No dia em que decorrem as negociações entre os sindicatos da Função Pública e o Governo, o BE deixa um recado ao PCP. Comunistas anunciaram na quinta-feira algumas medidas do OE.

O Bloco de Esquerda considera que as negociações do Orçamento do Estado para 2019 ainda não terminaram e que até segunda-feira, quando o Governo entregar o documento na Assembleia da República, vai haver conversações. Depois do anúncio do PCP, que na quinta-feira deu como fechados alguns dossiers relevantes do próximo Orçamento, Mariana Mortágua recusa, em declarações ao ECO, que se “fechem negociações orçamentais antes de medir o pulso à negociação da Função Pública”.

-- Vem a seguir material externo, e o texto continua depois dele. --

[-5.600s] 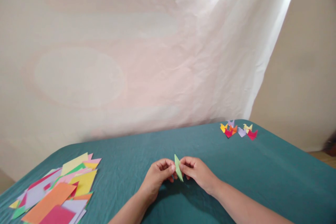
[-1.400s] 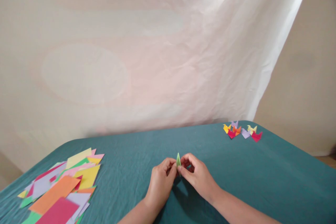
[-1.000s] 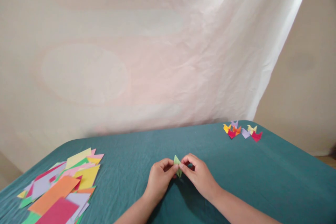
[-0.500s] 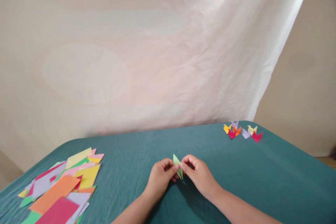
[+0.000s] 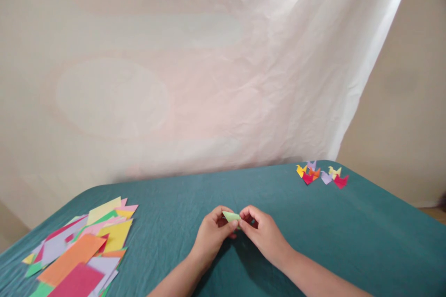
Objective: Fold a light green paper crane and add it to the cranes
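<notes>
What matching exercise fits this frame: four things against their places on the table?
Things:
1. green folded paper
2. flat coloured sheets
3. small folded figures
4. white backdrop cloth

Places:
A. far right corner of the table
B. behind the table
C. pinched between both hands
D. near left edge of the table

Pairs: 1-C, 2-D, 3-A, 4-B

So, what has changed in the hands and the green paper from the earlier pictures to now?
The folded green paper was turned: half a second ago it stood with its tip up between the fingers, now it lies nearly flat, its point toward the left. The left hand and right hand keep pinching it at the same spot above the teal tablecloth. The stack of coloured sheets and the small folded pieces stayed in place.
</notes>
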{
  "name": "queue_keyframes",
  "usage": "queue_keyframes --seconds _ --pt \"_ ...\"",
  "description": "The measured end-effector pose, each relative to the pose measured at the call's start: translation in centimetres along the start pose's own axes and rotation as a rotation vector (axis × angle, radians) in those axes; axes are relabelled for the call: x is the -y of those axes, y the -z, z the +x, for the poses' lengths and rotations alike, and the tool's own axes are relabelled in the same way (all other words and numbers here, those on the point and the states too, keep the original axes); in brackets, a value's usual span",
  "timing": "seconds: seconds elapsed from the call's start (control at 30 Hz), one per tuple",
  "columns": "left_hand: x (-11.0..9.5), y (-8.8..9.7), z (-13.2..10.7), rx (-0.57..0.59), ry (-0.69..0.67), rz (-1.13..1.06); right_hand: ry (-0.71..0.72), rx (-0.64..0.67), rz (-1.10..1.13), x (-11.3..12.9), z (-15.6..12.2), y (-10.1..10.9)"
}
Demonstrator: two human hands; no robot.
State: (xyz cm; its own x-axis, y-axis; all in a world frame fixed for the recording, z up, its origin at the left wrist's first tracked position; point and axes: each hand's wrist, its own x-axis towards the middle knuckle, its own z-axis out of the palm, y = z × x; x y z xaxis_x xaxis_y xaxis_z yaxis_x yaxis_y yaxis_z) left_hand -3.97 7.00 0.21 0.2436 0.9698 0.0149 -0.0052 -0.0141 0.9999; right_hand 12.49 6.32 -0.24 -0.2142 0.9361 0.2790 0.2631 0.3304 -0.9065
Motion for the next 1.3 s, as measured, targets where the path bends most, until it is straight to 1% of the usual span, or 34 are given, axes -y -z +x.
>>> queue_keyframes --seconds 0.1,0.17,0.2,0.27,0.37,0.47,0.57,0.67,0.73,0.83,1.0,1.07,1.2,1.3 --pt "-0.4 0.3 -0.1 -0.06 -0.088 0.232 0.036 -0.034 -0.062 -0.1 0.1 -0.1" --pt "-0.6 0.3 -0.2 -0.082 -0.105 0.333 0.048 -0.057 -0.076 -0.1 0.1 -0.1" --pt "-0.7 0.2 -0.2 -0.091 -0.099 0.34 0.049 -0.071 -0.08 -0.1 0.1 0.0" --pt "-0.6 0.0 -0.2 -0.098 -0.081 0.285 0.043 -0.087 -0.083 -0.1 0.1 0.1" --pt "-0.4 -0.4 -0.2 -0.079 -0.086 0.179 0.009 -0.047 -0.043 0.0 0.1 0.3" --pt "-0.3 -0.5 -0.2 -0.053 -0.088 0.146 -0.008 -0.018 0.025 0.2 0.2 0.5" --pt "-0.5 -0.5 -0.4 -0.051 -0.084 0.237 0.012 -0.033 0.011 0.3 0.2 0.5" --pt "-0.6 -0.3 -0.4 -0.092 -0.087 0.351 0.023 -0.042 -0.033 0.3 0.1 0.4" --pt "-0.6 -0.2 -0.4 -0.115 -0.08 0.364 0.029 -0.045 -0.037 0.3 0.1 0.4" --pt "-0.4 -0.3 -0.2 -0.115 -0.059 0.291 0.036 -0.054 0.001 0.1 0.1 0.5" --pt "0.0 -0.5 0.0 -0.026 -0.01 0.121 0.026 -0.03 0.071 0.3 0.1 0.5" --pt "0.1 -0.6 -0.2 -0.022 -0.002 0.149 0.018 -0.017 0.086 0.5 0.1 0.5" --pt "-0.2 -1.1 -0.8 -0.111 -0.042 0.313 -0.039 -0.019 0.077 0.8 0.2 0.5" --pt "-0.6 -1.4 -1.0 -0.116 -0.052 0.351 -0.053 -0.032 0.078 0.8 0.2 0.5"
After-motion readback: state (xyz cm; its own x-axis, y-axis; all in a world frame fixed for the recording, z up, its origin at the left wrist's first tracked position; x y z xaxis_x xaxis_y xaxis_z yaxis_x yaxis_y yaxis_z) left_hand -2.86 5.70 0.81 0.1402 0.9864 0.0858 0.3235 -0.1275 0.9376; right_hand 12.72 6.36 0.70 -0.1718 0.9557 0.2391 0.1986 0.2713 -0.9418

O Governo está reunido esta tarde com os sindicatos da Função Pública antes da apresentação da proposta do Orçamento do Estado. Segundo o dirigente da Fesap José Abraão, que falou com os jornalistas após o encontro no Ministério das Finanças, ainda não foi desta que apresentou uma proposta concreta sobre como distribuir os 50 milhões de euros que disponibilizou para aumentos dos funcionários públicos.

Um dia antes, o PCP anunciou aos jornalistas que já tinha fechado com o Governo a descida do preço da luz, o aumento extraordinário das pensões de dez euros já em janeiro, o alargamento da gratuitidade dos manuais escolares até ao 12.º ano de escolaridade e o alívio de cortes para pensionistas com 63 anos.

“As negociações ainda decorrem. Há dossiers que ainda estão abertos, como a energia, as pensões antecipadas, nomeadamente avanços ao nível do calendário”, disse Mariana Mortágua.

A deputada bloquista acrescenta que estas negociações exigem “especial cuidado” e rejeita que se “fechem negociações orçamentais antes de medir o pulso à negociação na Função Pública“. “Existe uma negociação a decorrer com sindicatos que tem de ser protegida.”

Em setembro, o Bloco anunciou uma medida como praticamente certa para o Orçamento do Estado. “Parece-nos ter todas as condições para ser aprovada no próximo Orçamento do Estado. É uma medida que o Bloco de Esquerda vem a negociar desde maio com o Governo”, disse Catarina Martins, referindo-se à criação de uma taxa para travar a especulação imobiliária.

António Costa deixou cair a medida. O Bloco não desistiu dela, mas ao que o ECO apurou não voltou a fazer parte dos assuntos à mesa das negociações.